What is required:
If a line in the entries below includes "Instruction", pick it out and copy it.
* * * *
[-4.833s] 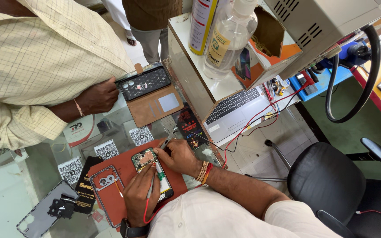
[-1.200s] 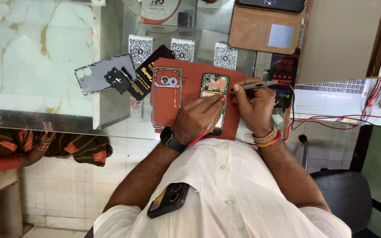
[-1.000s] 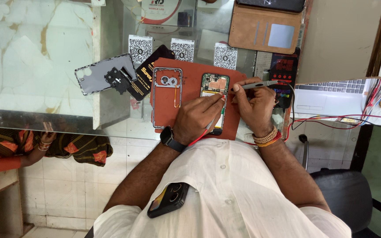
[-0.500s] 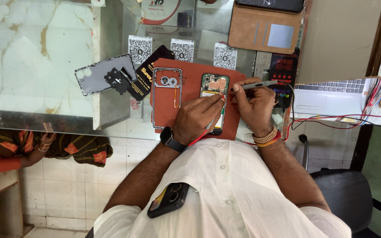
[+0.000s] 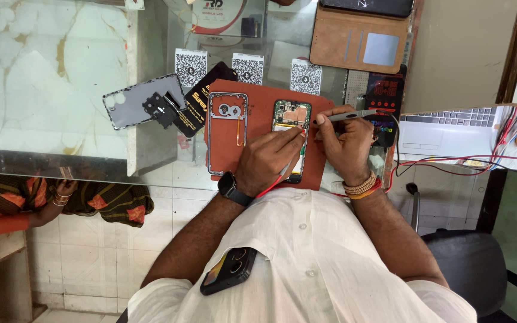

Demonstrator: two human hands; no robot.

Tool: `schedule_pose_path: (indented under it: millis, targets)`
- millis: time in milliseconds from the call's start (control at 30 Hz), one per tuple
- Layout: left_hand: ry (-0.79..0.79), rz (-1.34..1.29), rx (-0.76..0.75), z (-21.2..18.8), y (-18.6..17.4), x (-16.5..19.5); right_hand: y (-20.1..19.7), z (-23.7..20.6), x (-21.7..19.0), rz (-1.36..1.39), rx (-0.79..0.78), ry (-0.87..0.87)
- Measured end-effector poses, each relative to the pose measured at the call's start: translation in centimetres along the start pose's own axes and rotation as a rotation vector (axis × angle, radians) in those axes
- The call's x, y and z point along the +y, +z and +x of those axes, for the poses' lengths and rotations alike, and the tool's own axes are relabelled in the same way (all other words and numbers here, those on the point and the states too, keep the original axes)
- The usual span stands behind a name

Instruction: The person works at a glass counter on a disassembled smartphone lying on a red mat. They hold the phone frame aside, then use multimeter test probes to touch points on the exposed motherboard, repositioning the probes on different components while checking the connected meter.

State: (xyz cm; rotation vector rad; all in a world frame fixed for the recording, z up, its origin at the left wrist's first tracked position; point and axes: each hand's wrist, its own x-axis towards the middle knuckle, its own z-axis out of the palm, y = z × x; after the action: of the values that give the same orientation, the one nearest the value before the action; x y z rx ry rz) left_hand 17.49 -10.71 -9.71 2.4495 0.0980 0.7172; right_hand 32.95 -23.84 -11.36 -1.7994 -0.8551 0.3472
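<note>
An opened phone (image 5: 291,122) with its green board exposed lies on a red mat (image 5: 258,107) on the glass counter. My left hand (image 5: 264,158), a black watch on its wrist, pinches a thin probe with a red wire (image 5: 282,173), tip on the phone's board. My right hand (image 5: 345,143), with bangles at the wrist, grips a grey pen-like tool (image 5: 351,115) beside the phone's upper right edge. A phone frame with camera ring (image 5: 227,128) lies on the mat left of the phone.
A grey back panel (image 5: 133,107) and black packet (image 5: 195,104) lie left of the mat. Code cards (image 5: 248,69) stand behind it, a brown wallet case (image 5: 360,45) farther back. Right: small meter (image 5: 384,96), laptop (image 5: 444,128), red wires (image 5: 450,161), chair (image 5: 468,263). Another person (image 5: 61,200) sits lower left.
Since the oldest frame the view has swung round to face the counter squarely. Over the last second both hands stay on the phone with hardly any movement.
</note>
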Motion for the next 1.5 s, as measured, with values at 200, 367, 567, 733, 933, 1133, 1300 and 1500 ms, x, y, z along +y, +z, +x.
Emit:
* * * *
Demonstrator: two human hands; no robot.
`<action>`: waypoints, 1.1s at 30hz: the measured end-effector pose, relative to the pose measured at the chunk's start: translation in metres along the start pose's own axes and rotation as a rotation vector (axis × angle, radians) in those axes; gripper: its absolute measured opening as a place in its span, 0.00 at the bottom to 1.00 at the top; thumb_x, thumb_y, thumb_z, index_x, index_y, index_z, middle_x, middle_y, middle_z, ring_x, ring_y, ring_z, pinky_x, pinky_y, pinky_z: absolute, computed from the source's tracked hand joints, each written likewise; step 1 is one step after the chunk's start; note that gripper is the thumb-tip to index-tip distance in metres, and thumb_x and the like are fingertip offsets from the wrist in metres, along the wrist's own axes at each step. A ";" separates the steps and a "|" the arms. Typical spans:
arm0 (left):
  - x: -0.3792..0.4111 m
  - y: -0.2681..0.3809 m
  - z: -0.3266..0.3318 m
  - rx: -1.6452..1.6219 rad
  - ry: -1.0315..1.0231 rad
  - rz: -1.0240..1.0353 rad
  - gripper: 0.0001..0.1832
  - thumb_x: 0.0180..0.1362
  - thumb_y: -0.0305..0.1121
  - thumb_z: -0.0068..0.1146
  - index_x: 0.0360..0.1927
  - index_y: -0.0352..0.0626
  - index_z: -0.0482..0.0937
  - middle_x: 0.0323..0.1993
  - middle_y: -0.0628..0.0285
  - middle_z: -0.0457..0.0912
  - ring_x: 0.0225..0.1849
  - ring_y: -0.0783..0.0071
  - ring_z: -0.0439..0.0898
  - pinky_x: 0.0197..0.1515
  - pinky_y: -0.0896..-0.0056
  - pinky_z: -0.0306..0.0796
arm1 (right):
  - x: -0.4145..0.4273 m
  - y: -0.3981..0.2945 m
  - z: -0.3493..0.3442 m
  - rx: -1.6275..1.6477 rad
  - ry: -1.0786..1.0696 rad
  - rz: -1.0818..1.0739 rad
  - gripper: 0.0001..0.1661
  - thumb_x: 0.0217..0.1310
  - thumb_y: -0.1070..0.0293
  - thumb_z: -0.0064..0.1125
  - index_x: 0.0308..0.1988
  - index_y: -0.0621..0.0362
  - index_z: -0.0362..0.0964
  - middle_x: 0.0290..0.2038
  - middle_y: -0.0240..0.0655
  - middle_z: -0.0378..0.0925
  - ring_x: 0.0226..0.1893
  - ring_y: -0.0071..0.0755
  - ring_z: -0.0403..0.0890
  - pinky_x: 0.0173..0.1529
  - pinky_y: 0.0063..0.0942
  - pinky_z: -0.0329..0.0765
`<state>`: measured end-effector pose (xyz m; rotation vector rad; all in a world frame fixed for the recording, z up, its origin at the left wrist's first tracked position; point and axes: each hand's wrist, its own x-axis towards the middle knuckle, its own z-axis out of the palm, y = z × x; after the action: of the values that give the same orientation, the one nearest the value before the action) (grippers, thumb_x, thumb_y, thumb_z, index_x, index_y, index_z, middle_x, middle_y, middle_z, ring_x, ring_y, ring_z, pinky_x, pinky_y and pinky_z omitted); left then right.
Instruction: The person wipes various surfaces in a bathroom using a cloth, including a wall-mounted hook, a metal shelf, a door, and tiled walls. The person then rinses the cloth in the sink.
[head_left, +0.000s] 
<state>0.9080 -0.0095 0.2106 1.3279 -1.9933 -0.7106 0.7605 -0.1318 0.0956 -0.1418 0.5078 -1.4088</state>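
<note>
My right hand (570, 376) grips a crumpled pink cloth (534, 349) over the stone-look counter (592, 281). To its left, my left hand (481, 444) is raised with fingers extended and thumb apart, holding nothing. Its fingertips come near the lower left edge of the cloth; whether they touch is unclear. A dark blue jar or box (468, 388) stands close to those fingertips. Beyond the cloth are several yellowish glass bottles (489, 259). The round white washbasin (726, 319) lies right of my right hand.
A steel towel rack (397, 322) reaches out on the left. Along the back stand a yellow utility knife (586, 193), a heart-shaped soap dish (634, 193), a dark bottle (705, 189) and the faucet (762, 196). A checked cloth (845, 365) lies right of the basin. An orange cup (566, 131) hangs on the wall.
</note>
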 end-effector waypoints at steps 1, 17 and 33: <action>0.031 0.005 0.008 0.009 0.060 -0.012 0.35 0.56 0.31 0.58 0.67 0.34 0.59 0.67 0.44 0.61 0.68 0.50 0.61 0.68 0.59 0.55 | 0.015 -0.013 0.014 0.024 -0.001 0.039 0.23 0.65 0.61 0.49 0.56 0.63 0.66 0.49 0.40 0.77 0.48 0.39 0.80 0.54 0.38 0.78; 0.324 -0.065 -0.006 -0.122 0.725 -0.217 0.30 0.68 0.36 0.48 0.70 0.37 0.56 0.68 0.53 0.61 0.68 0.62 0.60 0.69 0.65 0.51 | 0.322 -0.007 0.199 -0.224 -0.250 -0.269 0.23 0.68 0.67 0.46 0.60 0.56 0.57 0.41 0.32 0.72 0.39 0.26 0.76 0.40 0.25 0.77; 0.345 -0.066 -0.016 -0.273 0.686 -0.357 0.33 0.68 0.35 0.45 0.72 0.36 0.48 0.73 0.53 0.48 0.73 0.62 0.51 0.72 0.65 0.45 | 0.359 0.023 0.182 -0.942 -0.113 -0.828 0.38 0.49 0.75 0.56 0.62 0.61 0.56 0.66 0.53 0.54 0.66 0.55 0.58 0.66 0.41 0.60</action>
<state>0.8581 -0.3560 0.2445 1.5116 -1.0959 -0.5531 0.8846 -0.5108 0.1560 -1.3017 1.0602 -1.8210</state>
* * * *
Task solution:
Instruction: The person works at a glass counter on a disassembled smartphone lying on a red mat. They hold the phone frame aside, then use multimeter test probes to touch points on the exposed motherboard, repositioning the probes on different components while checking the connected meter.
Instruction: The person wipes various surfaces in a bathroom using a cloth, including a wall-mounted hook, a metal shelf, a door, and tiled walls. The person then rinses the cloth in the sink.

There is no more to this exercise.